As the protagonist digs into the past, other injustices come to the fore. Two of the major injustices that shadow the narrative are the Watts Uprising and the Japanese American concentration camps. The events surrounding the Watts Uprising, as described in the narrative, stemmed from a sense of injustice. African Americans—and their allies—were tired of a system that constantly demonized them and deprived them of resources, opportunities, and justice. This frustration spilled into the streets, with a desire for justice quickly finding outlet in destruction: “Hundreds, thousands of people now, their anger and energy stoking the fires that stoked the increasing heat” (303).

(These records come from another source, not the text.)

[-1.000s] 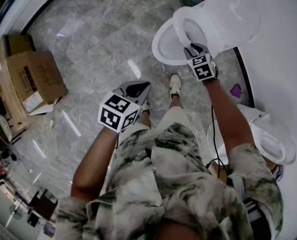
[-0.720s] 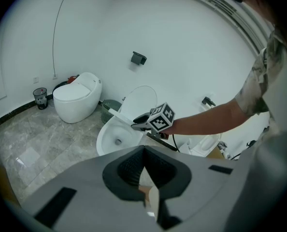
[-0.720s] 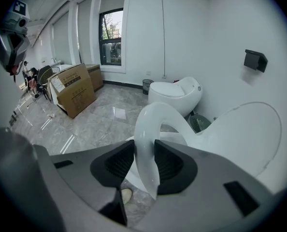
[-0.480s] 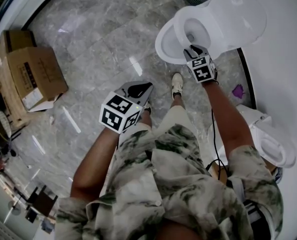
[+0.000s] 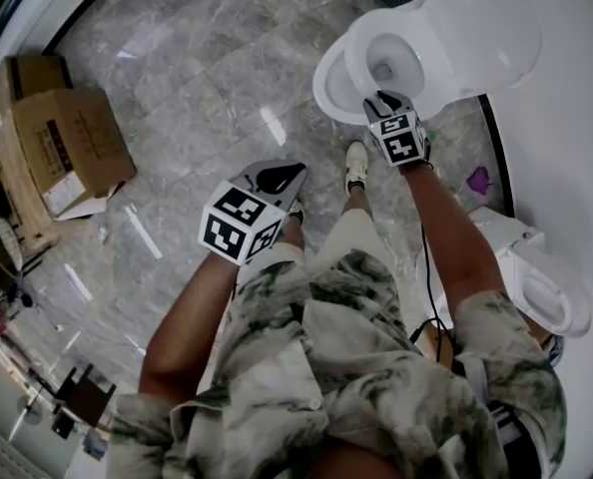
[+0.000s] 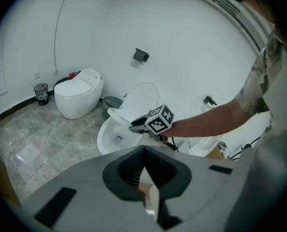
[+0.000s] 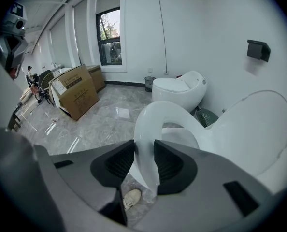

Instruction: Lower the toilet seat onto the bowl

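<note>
Right now our right hand-held gripper (image 7: pixel 144 162) clamps the front rim of the toilet seat (image 7: pixel 158 115), which is tilted partway above the bowl (image 5: pixel 324 88). Our left hand-held gripper (image 6: pixel 143 151) hangs closed and empty. If the smooth rim slips from the pads, the seat could drop and slam.

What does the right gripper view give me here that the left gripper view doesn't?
Only the right gripper view: its fingers clamped on the toilet seat, plus the cardboard box and window. Only the left gripper view: the right gripper from outside, and the person's forearm. Both: the raised lid and the second toilet.
</note>
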Motion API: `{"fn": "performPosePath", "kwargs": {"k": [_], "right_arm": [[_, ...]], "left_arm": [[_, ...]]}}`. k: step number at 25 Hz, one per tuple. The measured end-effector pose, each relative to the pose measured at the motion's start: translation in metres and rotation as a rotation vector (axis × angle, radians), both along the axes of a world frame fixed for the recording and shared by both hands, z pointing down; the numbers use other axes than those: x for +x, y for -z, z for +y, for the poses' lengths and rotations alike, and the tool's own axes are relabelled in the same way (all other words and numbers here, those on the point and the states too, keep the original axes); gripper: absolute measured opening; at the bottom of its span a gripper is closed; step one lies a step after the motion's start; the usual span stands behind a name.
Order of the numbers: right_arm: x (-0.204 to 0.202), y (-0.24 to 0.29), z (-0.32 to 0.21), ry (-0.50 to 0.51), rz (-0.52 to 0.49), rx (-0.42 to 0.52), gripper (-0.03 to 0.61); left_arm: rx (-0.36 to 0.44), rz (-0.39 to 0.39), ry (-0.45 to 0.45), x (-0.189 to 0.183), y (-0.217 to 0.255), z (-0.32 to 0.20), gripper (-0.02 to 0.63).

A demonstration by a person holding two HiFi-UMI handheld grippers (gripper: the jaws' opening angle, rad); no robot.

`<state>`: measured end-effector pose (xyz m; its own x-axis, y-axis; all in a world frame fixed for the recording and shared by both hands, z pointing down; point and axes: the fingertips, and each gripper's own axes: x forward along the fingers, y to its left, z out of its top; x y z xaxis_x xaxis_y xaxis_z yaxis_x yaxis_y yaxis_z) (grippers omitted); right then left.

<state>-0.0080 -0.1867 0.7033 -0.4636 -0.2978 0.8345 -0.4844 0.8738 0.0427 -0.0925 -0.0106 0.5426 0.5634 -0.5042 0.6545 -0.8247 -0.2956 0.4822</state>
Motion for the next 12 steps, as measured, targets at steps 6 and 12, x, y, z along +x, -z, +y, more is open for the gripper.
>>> {"fn": "performPosePath", "kwargs": {"k": [6, 12], "right_arm": [[-0.005, -0.012, 0.005, 0.001, -0.005, -0.015, 0.147], [-0.011, -0.025, 0.011, 0.008, -0.004, -0.027, 0.143]], "left_arm": [[-0.013, -0.001, -0.010, 0.000, -0.009, -0.002, 0.023], [-0.020, 0.001, -0.011, -0.002, -0.016, -0.005, 0.023]]}}
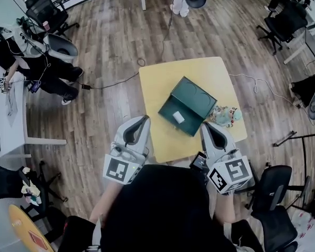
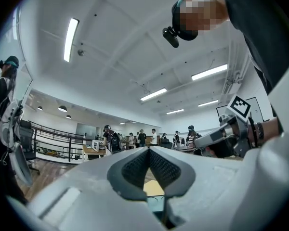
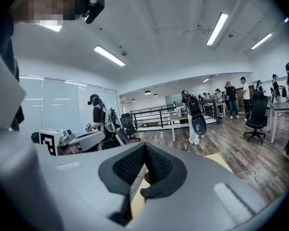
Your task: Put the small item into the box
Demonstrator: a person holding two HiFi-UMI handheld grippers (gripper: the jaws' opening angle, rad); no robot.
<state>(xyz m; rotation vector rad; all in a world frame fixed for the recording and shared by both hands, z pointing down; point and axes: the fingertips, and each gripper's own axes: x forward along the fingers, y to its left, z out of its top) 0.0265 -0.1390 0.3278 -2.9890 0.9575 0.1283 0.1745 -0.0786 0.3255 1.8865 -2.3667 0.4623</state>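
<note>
A dark green box [image 1: 186, 106] lies open on the yellow table [image 1: 163, 80], its lid tipped back toward the far right. A small white item [image 1: 178, 117] rests inside the box's tray. A cluster of small teal and coloured toys [image 1: 226, 115] sits on the table just right of the box. My left gripper [image 1: 145, 119] hovers over the table's near left edge, shut and empty. My right gripper [image 1: 205, 126] hangs near the front right, close to the toys, also shut. In the gripper views the left gripper [image 2: 148, 150] and the right gripper [image 3: 144, 148] each show pads pressed together and tilted upward.
A black flat object [image 1: 199, 161] lies at the table's front edge. Cables [image 1: 110, 80] trail over the wooden floor. Office chairs [image 1: 283, 22] stand at the right, and a white desk [image 1: 10, 119] with a seated person [image 1: 37, 62] at the left. People stand in the distance [image 3: 231, 97].
</note>
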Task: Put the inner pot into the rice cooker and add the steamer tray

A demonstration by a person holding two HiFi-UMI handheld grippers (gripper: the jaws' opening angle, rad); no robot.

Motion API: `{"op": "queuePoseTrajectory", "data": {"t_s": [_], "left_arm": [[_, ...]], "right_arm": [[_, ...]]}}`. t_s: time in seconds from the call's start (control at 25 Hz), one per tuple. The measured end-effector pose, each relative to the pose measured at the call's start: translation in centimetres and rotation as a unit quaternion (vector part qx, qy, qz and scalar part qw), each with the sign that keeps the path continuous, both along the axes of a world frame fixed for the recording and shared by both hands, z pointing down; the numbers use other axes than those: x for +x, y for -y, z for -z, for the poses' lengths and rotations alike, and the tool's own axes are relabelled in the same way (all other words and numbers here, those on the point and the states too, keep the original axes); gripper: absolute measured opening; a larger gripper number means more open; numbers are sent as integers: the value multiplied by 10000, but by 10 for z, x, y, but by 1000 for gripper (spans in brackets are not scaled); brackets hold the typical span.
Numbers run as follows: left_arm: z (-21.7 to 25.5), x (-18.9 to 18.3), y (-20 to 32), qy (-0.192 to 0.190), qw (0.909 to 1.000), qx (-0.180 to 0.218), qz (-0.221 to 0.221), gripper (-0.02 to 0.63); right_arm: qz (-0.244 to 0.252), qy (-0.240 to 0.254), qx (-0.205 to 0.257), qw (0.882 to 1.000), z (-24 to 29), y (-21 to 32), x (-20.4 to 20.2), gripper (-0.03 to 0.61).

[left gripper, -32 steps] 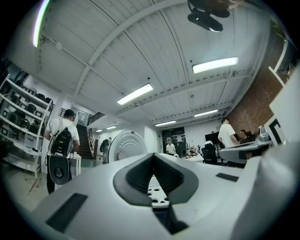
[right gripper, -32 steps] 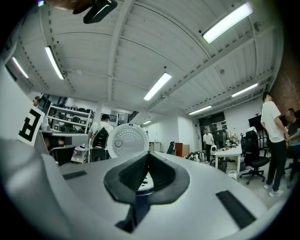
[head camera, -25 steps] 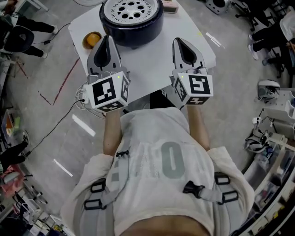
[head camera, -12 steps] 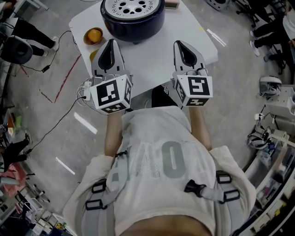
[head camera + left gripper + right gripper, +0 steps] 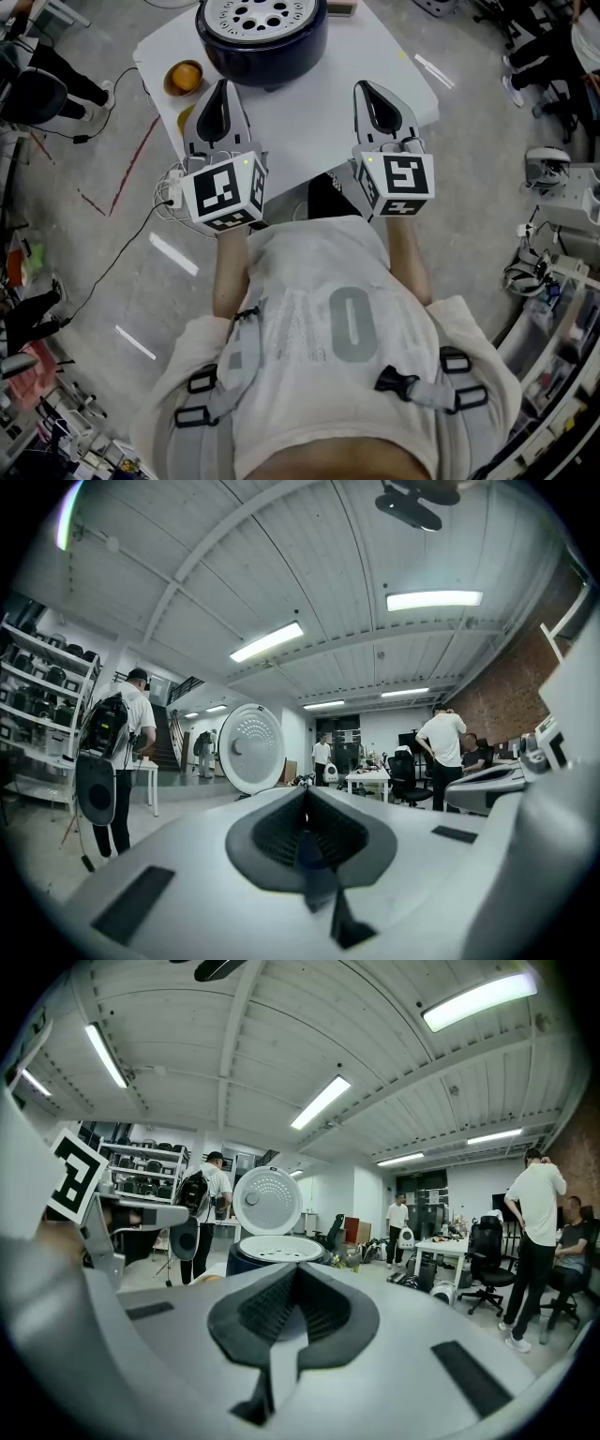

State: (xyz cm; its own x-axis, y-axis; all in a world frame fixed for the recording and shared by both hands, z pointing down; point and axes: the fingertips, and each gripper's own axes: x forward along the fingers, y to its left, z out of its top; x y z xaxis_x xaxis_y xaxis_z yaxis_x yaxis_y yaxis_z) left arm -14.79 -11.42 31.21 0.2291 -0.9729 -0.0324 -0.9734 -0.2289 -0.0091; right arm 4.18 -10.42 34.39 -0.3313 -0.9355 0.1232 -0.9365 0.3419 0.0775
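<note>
At top ctr of the head view, the cooker (image 5: 267, 58) sits on the white surface (image 5: 328, 112) w/ the perforated tray (image 5: 261, 13) seated in its mouth. Its lid (image 5: 267, 1202) stands open behind it in the right gripper view. Pot itself can't be seen, as the tray covers the opening. Tray sits level at the rim, though, so pot is prob. already under it. Left tongs (image 5: 221, 89) and right tongs (image 5: 368, 91) are both closed w/ nothing between them. They're held side by side over the surface, lower in frame than the cooker and apart from it. Small orange bowl (image 5: 185, 77) at upper left, just beside the cooker. Judgement: both steps look done. Nothing seems left, except maybe shutting the lid, which the task doesn't ask for.
</note>
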Motion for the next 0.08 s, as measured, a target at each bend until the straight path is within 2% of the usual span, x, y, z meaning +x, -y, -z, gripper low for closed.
{"op": "queuePoseTrajectory", "data": {"t_s": [0.08], "left_arm": [[-2, 2, 2, 1, 10000, -15, -20, 21]], "right_arm": [[-1, -26, -4, 10000, -1, 1, 1, 5]]}}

This physical destruction was the result of decades in which peaceful demands for justice had been ignored, and in its way, it made those who were meting out the destruction feel like they were finding justice in their actions. As with the later antiracist rebellions briefly mentioned in the narrative, the Watts Uprising was a way to attack a system that had denied justice to Black Americans.
The Japanese American concentration camps were another major injustice. The US government of the time thought that Japan’s attack on Pearl Harbor and declaration of war against the US meant that Japanese Americans could not be trusted. The assumption that Japanese Americans would be loyal to Japan in the war stemmed from long-standing racist assumptions about Asian people—Asian immigrants and their descendants were often seen as perpetually foreign, a form of racism reflected in the Chinese Exclusion Act and other legislation meant to curb immigration from Asia while encouraging immigration from Europe. This thought process led to the incarceration of Japanese Americans across the United States. Thousands of Japanese Americans lost their homes and businesses and were forced to live for years in makeshift barracks in remote parts of the American West. In the novel, these injustices remain a source of deep pain for the Japanese American community even decades after the fact. Jackie considers how many Japanese Americans at the time sought to escape persecution by erasing any connection to the culture of Japan:
Old photographs and letters from Japan, paintings, records, kimonos—anything with a whiff of Japanese about it—were burned or buried, so no arrogant young soldier who’d just started to shave could come and claim they were in league with the enemy (107).
Another segment of this injustice even extended to those Japanese Americans who enlisted in the US Army and served with honor. The government considered these veterans untrustworthy upon their return from war, and the soldiers had to deal with the same horrible abuse as before. Even those who died for their country suffered unjust abuse. This injustice, coupled with the Watts Uprising, serves as the narrative’s backdrop. In exploring these violent historical events, Jackie and Lanier tie together their families’ pasts and come closer to bringing justice to Curtis as well as to Frank’s legacy.